Die AfD ist gegen den Datenaustausch der Steuerbehörden

Auf dem Gebiet der Steuerpolitik will die AfD die Hoheit des Nationalstaats erhalten und lehnt eine Vergemeinschaftung in der EU ab; das Ziel: ein Wettbewerb nationaler Steuersysteme.

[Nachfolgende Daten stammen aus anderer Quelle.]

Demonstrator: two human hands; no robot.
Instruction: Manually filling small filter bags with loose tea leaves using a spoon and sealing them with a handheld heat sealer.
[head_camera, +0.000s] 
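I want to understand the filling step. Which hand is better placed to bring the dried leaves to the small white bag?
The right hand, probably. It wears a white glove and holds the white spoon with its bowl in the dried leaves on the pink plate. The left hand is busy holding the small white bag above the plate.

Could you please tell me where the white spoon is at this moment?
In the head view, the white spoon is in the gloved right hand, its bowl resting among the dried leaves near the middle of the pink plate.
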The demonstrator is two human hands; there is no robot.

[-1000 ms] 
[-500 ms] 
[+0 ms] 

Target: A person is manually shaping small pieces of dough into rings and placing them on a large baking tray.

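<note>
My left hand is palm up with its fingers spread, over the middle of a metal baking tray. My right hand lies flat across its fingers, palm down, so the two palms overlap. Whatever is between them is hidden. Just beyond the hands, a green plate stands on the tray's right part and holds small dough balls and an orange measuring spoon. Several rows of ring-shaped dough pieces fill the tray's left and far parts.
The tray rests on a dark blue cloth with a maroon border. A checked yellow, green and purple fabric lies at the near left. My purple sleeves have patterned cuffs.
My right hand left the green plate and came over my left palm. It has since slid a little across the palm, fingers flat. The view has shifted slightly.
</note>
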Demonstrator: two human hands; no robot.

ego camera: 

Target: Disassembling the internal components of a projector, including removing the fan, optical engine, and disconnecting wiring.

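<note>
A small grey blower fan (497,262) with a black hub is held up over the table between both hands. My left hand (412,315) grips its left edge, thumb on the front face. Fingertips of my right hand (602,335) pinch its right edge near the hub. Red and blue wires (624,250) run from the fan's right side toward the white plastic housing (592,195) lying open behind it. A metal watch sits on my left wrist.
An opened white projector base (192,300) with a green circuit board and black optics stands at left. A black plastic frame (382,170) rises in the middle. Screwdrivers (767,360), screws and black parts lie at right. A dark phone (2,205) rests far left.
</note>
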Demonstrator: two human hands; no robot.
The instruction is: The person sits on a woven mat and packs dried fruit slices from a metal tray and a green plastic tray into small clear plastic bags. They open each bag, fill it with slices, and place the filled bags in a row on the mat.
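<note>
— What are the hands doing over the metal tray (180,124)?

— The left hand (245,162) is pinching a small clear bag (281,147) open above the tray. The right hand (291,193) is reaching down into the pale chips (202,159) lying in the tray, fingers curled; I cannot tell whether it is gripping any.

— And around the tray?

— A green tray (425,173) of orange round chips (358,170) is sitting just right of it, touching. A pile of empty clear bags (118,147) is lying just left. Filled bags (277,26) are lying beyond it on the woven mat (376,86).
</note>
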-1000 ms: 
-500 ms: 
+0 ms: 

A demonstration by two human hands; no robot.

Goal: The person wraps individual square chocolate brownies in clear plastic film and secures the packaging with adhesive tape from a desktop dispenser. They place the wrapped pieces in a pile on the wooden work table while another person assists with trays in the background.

Bis dahin hat der IW-Ökonom keine Einwände, aber: „Dafür braucht es Transparenz und Regeln, die für alle gelten, was gegenwärtig – Stichwort Apple – noch nicht der Fall ist.“ Auch Horn verweist auf Apple, sieht darin aber den Beleg für einen schädlichen Steuerwettbewerb. „Das eigentliche Problem liegt bei einem Steuerwettbewerb, der immer zu einer Angleichung der Standards nach unten führen muss“, sagt er. „Dieses Problem ist auf nationalstaatlicher Ebene eben nicht zu lösen.“ Zur Autonomie des Nationalstaats gehört für die AfD auch, das Bank- und Steuergeheimnis wieder herzustellen. Deshalb lehnt die Partei den Austausch von Steuerdaten mit anderen Staaten ab. Das geht auch dem IW zu weit. „Am Datenaustausch der Steuerbehörden wird kein Weg vorbeiführen“, sagt Klös. Bedingung: „Das darf aber nicht so weit gehen, dass Daten von Unternehmen an die Öffentlichkeit gelangen. Transparenz ist gut, aber Geschäftsgeheimnisse müssen auf jeden Fall gewahrt bleiben.“

Dass die AfD gegen die Freihandelsabkommen Ceta und TTIP ist, hält das IW für falsch. Zu den Trägervereinen des Instituts gehört auch der Industrieverband BDI, dessen Präsident Ulrich Grillo sich deutlich von der AfD distanziert hat, weil „sie gegen den Euro, gegen Freihandel und gegen Globalisierung“ sei. Kritik am Freihandel üben auch Teile der Gewerkschaften. Aber sie wollen keine gemeinsame Sache mit der AfD machen.